** Task details **
A line belongs in the answer if it contains "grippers"; copy every such line from the entries below.

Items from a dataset
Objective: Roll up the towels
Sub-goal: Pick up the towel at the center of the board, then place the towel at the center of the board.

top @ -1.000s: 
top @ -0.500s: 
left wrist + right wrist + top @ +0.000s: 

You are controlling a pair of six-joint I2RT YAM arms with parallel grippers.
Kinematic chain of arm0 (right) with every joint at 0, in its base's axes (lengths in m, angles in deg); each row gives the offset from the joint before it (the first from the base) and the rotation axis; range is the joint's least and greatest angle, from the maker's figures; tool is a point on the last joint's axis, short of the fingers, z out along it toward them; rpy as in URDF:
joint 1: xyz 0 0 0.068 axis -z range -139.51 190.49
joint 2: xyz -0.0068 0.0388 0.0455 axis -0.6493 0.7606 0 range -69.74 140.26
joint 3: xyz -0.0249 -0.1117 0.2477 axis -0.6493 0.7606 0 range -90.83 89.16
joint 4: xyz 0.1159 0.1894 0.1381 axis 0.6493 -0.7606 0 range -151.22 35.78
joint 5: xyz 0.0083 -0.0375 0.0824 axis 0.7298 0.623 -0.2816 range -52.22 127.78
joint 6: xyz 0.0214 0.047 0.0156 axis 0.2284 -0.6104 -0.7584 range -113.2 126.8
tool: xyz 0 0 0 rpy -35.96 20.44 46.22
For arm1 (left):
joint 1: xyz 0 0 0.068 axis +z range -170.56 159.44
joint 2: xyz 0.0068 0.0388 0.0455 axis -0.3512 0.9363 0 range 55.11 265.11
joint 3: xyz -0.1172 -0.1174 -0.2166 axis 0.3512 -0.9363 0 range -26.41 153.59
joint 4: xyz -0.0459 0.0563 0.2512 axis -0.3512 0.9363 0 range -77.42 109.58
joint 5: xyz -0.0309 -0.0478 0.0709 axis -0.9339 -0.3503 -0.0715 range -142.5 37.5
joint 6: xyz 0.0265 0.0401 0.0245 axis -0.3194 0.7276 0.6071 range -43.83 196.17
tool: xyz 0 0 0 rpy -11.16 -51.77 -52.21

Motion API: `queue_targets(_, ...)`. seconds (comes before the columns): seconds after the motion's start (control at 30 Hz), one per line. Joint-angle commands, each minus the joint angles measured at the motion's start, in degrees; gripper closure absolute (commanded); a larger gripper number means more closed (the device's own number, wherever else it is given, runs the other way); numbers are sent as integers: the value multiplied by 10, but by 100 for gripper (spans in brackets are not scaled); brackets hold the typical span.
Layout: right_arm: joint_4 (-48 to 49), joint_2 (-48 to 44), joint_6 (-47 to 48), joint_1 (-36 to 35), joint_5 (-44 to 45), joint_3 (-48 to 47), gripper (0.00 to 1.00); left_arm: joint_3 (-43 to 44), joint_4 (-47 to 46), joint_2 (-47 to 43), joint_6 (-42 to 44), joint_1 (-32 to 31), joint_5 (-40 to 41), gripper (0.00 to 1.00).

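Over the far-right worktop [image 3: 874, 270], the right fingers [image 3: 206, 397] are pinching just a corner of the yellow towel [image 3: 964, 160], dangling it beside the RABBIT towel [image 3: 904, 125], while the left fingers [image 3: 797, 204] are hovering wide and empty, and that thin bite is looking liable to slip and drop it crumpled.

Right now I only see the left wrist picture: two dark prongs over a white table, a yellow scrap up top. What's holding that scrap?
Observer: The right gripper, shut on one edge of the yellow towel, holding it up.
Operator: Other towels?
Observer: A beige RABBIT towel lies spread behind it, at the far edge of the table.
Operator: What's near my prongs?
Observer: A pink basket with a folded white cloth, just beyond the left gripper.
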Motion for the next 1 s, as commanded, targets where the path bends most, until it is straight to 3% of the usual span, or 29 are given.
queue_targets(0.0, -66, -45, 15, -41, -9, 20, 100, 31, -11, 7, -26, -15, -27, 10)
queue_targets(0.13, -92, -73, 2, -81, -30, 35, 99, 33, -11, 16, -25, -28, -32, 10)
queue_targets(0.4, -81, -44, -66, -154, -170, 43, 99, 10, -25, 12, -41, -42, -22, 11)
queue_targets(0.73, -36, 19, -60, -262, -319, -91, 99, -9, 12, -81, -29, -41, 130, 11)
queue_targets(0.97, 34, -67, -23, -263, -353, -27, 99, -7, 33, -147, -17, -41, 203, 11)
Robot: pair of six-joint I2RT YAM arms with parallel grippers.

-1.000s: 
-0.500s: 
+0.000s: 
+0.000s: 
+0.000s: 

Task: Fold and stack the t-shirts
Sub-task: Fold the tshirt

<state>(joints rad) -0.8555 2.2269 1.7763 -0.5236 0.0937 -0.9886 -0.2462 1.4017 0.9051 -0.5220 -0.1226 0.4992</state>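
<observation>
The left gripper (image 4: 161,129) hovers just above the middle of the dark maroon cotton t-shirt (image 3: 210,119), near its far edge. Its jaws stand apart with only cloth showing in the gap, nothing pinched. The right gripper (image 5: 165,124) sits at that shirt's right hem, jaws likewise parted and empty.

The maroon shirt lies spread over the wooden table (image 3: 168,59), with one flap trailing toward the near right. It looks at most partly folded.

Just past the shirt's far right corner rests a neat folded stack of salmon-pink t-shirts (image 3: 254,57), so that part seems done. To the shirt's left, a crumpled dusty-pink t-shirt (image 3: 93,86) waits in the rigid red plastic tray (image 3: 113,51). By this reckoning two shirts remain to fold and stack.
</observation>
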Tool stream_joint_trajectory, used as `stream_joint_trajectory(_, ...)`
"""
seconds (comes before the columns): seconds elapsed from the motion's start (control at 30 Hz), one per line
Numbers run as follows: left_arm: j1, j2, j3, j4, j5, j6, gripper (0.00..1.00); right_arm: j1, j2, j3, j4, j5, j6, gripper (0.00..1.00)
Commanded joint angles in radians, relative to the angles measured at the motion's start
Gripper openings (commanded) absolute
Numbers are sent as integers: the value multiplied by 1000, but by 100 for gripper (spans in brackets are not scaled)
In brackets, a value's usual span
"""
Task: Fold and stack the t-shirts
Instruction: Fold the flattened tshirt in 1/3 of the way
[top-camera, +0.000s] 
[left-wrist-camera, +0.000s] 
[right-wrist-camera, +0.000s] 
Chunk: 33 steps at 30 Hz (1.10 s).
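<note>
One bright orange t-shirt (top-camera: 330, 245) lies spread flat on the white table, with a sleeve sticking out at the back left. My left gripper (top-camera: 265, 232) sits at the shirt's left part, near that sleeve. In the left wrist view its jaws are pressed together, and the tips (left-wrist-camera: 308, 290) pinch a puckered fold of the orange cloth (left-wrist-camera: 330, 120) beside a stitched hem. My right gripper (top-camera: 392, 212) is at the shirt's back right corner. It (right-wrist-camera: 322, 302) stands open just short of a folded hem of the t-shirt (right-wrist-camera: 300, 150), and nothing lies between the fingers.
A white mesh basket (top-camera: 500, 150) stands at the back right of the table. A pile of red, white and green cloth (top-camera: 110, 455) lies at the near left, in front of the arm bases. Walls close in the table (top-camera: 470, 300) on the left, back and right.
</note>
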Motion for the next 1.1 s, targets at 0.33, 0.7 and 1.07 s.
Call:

** Exercise response **
You are controlling a pair of six-joint I2RT YAM arms with parallel grippers.
Robot: pair of six-joint I2RT YAM arms with parallel grippers.

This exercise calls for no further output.